Anti-money laundering measures targets lawyers and accountants

By Lucy Komisar
Earth Times News Service, May 7, 2000

Two far-reaching and potentially controversial anti-money laundering measures would require professionals such as lawyers and accountants to file the same sort of suspicious transaction reports that banks do and would extend know your customer rules to include the owners of companies. The Council of Europe has already proposed the first. US authorities have not acted on either.

However, Jonathan Winer, then US Deputy Secretary of State for International Narcotics and Law Enforcement, said there is a growing recognition by key nations and institutions about the need to impose the same kinds of obligations on licensed professionals — lawyers, accountants, auditors, company formation agents and notaries — that have been imposed on financial institutions. He said mechanisms should facilitate suspicious transaction reporting by these people and that intentional failure to file such reports might be made a punishable offense. He said standards were needed to discourage them from becoming wittingly or unwittingly facilitators of serious transnational financial crime. He explained, It is neither practical nor fair to ask banks and bank regulators to protect themselves and the rest of us through due diligence if a body of professionals is busily working to create mechanisms to make due diligence impossible.

Rosalind Wright, director of the UK Serious Fraud Office, pointed out in her speech to the symposium that, Legal professional privilege does not apply where the transaction is in the pursuance of a crime. She referred to press rumors that half a dozen leading London law firms are being investigated for money laundering.

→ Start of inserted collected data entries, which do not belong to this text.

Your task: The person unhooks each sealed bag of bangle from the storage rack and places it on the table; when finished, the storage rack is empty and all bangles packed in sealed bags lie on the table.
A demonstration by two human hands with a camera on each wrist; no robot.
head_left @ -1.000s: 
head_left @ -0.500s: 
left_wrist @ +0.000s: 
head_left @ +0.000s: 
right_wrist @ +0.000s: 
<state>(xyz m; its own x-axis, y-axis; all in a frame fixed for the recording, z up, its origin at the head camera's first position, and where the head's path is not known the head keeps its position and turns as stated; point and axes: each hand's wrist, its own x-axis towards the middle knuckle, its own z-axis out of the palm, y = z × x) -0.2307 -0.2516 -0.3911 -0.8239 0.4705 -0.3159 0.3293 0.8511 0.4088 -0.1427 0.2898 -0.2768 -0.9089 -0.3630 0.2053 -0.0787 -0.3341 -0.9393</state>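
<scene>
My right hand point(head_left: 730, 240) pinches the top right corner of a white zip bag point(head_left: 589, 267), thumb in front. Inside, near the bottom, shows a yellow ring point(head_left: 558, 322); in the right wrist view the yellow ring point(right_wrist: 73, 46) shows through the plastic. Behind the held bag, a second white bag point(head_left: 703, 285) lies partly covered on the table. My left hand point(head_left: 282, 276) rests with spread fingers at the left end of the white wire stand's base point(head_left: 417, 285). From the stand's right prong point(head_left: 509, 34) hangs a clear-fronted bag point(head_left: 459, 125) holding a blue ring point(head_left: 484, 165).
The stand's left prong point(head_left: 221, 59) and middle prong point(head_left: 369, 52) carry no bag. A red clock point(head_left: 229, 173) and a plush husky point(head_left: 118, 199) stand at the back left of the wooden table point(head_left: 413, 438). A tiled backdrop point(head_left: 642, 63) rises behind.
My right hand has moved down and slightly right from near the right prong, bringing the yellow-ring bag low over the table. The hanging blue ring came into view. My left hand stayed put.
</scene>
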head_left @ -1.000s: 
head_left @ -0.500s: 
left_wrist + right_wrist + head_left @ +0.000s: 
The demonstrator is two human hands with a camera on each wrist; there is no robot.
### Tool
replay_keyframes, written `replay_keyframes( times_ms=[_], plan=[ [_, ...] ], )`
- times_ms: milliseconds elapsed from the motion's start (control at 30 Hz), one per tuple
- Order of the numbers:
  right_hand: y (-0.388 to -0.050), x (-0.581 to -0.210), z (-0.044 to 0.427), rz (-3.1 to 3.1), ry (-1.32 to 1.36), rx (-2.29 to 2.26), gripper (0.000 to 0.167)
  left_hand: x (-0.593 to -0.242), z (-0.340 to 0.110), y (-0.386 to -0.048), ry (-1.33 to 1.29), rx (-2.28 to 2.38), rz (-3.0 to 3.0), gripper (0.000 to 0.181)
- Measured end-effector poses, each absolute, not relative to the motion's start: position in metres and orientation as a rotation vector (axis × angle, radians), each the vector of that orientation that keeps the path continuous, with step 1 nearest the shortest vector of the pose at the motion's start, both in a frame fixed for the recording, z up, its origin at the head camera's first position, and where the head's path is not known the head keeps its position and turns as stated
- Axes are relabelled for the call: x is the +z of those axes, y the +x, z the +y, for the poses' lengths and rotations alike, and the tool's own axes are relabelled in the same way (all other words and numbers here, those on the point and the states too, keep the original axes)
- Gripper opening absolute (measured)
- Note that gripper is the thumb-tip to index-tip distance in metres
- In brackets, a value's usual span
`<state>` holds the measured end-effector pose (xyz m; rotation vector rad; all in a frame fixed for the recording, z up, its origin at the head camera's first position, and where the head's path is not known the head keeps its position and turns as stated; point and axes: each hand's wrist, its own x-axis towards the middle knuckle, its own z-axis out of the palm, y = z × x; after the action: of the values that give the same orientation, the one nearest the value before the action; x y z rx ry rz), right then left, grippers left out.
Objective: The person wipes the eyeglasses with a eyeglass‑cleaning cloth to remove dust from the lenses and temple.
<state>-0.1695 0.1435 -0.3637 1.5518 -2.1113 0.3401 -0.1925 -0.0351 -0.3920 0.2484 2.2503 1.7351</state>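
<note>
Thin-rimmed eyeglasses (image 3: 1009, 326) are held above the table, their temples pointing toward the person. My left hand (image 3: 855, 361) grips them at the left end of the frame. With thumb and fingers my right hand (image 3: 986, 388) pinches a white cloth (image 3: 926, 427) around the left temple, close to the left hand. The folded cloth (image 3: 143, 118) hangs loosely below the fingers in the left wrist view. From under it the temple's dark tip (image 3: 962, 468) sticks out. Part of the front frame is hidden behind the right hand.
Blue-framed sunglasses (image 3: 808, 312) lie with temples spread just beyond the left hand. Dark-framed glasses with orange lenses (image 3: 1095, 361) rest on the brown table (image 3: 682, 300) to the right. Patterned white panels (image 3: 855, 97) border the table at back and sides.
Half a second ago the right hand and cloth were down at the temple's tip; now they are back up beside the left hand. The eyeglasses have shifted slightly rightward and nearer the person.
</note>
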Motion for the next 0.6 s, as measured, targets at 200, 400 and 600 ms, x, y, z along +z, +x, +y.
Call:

Winer said international standards such as know your customer practices also needed to be extended into the incorporation and licensing of exempt companies, shell companies, international business companies, offshore trusts, offshore insurance and reinsurance companies, and offshore fund vehicles, including hedge funds. He noted that the Channel Islands, Jersey and Guernsey, allowed bearer shares (the company belongs to the bearer of the shares) and trusts that concealed the beneficial owners of companies and aided criminals in hiding their money from private creditors and government inquiries.

Assistant New York District Attorney John Moscow agreed that, Now we have jurisdictions where the bank records are available, and you find out the money is held in the name of a corporation. The corporation is owned anonymously. It has nominee directors and you can’t find out who the beneficiaries are. He said such companies were set up not only in offshore islands but in New York and London.

He recalled, In a fraud against New York banks on third world debt trading, we asked an accounting firm for assistance. They said no. Ultimately, it turned out the accounting firm did not know for whom they set up the company they were managing. A law firm we respected in New York was asked to wave attorney client privilege and indicated they would be delighted to ask their client if he was willing, but they didn’t know who their client was.

He said the lack of information was not due only to ignorance. We have attorneys who set up corporations, cause them to be managed by a company, and assert attorney client privilege as to conversations where the customer asks the attorney to move money. That conversation is not privileged. In the first case, the client cooperated, so we knew the attorney was lying.